All lines of the material below that include the string "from" are to be copied.

Top of Recorded data

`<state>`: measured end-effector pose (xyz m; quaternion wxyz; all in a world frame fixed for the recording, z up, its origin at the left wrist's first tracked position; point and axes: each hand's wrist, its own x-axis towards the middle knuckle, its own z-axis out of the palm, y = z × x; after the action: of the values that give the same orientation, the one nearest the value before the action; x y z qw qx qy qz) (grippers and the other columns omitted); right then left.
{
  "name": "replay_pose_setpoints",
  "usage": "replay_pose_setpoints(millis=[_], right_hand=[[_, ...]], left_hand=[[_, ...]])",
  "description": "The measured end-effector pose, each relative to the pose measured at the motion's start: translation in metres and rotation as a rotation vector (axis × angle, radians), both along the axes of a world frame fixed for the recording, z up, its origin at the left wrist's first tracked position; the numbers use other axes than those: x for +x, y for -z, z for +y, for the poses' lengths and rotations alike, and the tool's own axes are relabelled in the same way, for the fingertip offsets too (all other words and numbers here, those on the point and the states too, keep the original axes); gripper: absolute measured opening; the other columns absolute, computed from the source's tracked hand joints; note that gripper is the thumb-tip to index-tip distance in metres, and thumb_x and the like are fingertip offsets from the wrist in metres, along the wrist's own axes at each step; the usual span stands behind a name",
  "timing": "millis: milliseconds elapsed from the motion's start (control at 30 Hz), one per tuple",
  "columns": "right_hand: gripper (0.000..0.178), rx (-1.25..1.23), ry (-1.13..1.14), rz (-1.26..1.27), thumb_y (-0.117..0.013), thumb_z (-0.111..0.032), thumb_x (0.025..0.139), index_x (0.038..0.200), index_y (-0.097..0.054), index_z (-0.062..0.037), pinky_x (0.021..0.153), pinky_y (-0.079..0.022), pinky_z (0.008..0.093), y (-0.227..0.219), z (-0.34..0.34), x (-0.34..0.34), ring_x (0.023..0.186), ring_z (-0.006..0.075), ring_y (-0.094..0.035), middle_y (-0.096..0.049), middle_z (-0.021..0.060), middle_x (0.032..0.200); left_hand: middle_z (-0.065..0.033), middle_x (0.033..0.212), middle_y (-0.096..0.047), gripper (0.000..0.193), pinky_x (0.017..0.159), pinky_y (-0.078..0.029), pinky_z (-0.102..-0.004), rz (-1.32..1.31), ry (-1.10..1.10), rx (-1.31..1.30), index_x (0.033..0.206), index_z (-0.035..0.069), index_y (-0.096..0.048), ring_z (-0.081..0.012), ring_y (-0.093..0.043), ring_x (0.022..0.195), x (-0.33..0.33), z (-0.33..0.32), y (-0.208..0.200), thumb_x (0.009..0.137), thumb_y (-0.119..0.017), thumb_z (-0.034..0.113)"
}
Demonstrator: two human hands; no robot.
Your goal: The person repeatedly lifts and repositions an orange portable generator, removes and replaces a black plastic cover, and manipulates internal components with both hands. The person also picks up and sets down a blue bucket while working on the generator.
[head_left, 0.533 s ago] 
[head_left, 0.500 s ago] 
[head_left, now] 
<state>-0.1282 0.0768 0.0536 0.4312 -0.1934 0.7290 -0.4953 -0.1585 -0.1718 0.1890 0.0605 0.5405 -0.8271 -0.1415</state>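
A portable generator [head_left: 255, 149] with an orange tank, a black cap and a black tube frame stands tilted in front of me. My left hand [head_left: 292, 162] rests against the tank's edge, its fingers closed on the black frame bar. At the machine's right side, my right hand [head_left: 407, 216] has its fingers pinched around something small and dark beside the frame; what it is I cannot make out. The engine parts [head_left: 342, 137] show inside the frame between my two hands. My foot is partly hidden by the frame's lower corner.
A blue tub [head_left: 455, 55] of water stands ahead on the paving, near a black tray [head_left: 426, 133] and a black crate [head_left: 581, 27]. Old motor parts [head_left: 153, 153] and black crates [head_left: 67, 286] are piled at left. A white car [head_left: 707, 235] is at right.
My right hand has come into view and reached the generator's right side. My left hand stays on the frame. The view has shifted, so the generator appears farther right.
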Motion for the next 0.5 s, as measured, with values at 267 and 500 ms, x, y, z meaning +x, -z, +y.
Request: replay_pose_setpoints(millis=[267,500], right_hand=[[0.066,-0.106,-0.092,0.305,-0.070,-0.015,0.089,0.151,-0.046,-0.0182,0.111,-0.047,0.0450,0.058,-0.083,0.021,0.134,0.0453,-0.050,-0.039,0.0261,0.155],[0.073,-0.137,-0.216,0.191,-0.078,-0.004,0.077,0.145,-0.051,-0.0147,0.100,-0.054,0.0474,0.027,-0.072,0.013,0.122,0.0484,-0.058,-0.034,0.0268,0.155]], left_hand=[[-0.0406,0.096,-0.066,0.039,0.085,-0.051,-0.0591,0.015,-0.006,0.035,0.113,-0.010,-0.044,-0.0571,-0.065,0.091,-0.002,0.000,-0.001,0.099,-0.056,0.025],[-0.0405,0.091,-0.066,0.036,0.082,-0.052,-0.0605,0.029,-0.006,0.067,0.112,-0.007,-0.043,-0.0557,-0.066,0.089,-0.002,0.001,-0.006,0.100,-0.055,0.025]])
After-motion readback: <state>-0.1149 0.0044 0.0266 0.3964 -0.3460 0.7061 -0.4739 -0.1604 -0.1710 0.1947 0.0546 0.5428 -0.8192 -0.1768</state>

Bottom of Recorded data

- _Written response_:
  "description": "The measured end-effector pose, each relative to the pose measured at the motion's start: translation in metres and rotation as a rotation vector (axis × angle, radians), both along the axes of a world frame fixed for the recording, z up, its origin at the left wrist's first tracked position; the numbers use other axes than those: x for +x, y for -z, z for +y, for the poses' lengths and rotations alike, and the tool's own axes are relabelled in the same way, for the fingertip offsets too (all other words and numbers here, those on the point and the states too, keep the original axes); gripper: absolute measured opening; the other columns absolute, computed from the source's tracked hand joints; note that gripper is the thumb-tip to index-tip distance in metres, and thumb_x and the like are fingertip offsets from the wrist in metres, along the wrist's own axes at each step; the usual span stands behind a name",
  "timing": "millis: milliseconds elapsed from the motion's start (control at 30 Hz), one per tuple",

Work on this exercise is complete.